Außerdem schwanken die Ergebnisse beim Speedtest stark:


			Dieser Inhalt steht nur eingeloggten Mitgliedern zur Verfügung.
        




			Dieser Inhalt steht nur eingeloggten Mitgliedern zur Verfügung.
        




			Dieser Inhalt steht nur eingeloggten Mitgliedern zur Verfügung.
        


Die Speedtests habe ich innerhalb von 15 Minuten durchgeführt: Erst über DLAN, dann an den Router gehängt, dann wieder DLAN (das ist auch die Reihenfolge der Bilder)
Beim Handy über Wlan habe ich aber z.B. relativ konstant um die 100 Mbps Download und 20 Mbps Upload habe.

Noch zur Info: Haus ist ein Altbau mit teilweise ziemlich dicken Wänden, falls das relevant ist. Habe auch innerhalb des Zimmers verschiedene Steckdosen ausprobiert, ohne Besserung.
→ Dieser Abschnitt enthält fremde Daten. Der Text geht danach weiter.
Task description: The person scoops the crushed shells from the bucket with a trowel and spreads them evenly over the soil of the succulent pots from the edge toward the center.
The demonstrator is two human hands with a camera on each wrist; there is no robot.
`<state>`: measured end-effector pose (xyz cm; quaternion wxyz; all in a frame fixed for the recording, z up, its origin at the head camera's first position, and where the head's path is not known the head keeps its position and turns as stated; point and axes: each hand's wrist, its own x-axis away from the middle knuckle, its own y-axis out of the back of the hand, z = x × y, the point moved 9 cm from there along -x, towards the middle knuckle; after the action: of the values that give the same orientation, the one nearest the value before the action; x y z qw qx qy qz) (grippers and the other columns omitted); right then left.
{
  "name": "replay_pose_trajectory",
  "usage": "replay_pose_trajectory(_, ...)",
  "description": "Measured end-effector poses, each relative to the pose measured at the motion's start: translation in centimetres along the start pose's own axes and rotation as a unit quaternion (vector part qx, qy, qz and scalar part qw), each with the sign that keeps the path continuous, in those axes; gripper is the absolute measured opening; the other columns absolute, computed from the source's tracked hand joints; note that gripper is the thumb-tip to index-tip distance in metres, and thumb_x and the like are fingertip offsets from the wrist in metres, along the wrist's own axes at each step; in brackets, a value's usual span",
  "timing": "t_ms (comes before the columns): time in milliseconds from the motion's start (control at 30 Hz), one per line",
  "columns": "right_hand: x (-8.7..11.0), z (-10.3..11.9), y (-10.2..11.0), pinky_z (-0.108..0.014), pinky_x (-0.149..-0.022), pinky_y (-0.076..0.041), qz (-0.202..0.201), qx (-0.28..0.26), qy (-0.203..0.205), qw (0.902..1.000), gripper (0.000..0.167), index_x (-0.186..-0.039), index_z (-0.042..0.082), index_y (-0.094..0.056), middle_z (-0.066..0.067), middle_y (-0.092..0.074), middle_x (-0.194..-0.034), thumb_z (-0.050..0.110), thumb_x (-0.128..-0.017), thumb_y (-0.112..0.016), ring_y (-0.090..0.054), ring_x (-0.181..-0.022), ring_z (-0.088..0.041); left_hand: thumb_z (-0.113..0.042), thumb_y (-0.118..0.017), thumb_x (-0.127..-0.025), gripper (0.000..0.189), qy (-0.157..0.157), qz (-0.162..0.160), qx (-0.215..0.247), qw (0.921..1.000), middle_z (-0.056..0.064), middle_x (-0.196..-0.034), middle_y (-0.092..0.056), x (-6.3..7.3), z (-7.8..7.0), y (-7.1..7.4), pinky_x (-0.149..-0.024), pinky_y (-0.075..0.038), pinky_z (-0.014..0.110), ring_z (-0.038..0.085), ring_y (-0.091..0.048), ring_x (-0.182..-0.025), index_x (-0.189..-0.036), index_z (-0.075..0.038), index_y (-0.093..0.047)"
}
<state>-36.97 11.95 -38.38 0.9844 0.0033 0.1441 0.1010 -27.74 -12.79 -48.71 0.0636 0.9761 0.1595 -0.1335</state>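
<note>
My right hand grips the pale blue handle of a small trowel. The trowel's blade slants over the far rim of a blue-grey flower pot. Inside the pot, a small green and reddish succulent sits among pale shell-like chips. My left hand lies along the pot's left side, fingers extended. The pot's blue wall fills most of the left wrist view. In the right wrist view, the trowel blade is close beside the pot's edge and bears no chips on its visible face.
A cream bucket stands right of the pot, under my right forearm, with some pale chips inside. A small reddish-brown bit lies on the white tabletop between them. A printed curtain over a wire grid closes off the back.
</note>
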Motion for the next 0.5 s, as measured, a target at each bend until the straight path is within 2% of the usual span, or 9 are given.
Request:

Habe auch langsam keine Lust mehr auf die dauernden Probleme, obwohl ich von einem Defekt der Komponeten eigentlich nicht ausgehe. Hatte auch mal an eine WLAN-Karte gedacht, bin mir aber unsicher.


----------



## DJKuhpisse (14. April 2020)

*AW: DLAN Problem: "Ethernet" verfügt über keine gültige IP-Konfiguration*

Das liegt einfach am Funktionsprinzip von dLAN. Es ist einfach Schrott, da es einerseits nicht zuverlässig funktioniert und andererseits andere Funkdienste stört. Daher kann auch nicht die Sendeleistung der dLAN-Teile erhöht werden, die Störungen würden dann noch größer werden.


----------



## PlatinLauch (14. April 2020)

*AW: DLAN Problem: "Ethernet" verfügt über keine gültige IP-Konfiguration*



DJKuhpisse schrieb:


> Das liegt einfach am Funktionsprinzip von dLAN. Es ist einfach Schrott, da es einerseits nicht zuverlässig funktioniert und andererseits andere Funkdienste stört. Daher kann auch nicht die Sendeleistung der dLAN-Teile erhöht werden, die Störungen würden dann noch größer werden.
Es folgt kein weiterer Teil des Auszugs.